### Brief
Can you copy out the data exactly? Leave the images out.

### Data block
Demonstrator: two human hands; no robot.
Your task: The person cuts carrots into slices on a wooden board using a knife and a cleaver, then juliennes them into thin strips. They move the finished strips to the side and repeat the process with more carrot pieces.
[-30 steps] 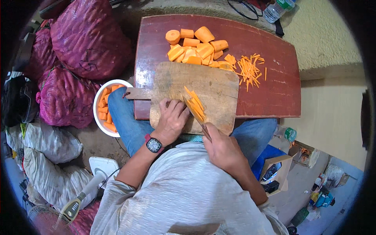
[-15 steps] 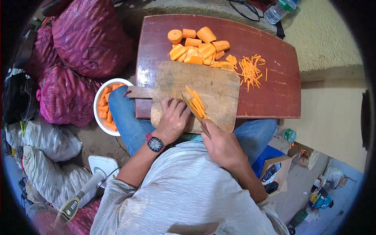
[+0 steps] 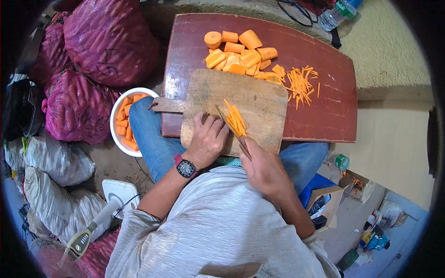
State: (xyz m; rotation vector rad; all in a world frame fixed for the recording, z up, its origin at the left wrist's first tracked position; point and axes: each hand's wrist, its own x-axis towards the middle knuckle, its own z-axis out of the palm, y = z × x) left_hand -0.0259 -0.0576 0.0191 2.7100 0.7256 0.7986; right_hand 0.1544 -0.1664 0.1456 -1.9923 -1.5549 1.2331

### Response area
Demonstrator: two human hands; no robot.
Your task: The person cuts carrots into slices on a wooden board using a knife and a cleaver, then juliennes them into thin strips. They move the finished strips to the side and repeat the process with more carrot pieces.
[-30 steps] 
[-15 steps] 
[+0 steps] 
State: (xyz m; rotation vector rad; all in a world frame fixed for the recording, z up, its origin at the left wrist's first tracked position; point and axes: each hand's wrist, its own x-axis towards the middle knuckle, its own z-axis out of the palm, y = z × x) left_hand -0.0259 -0.0576 0.0191 2.7100 0.7256 0.7986; right_hand 0.1544 -0.1664 0.1456 -1.9923 -1.5549 1.2331

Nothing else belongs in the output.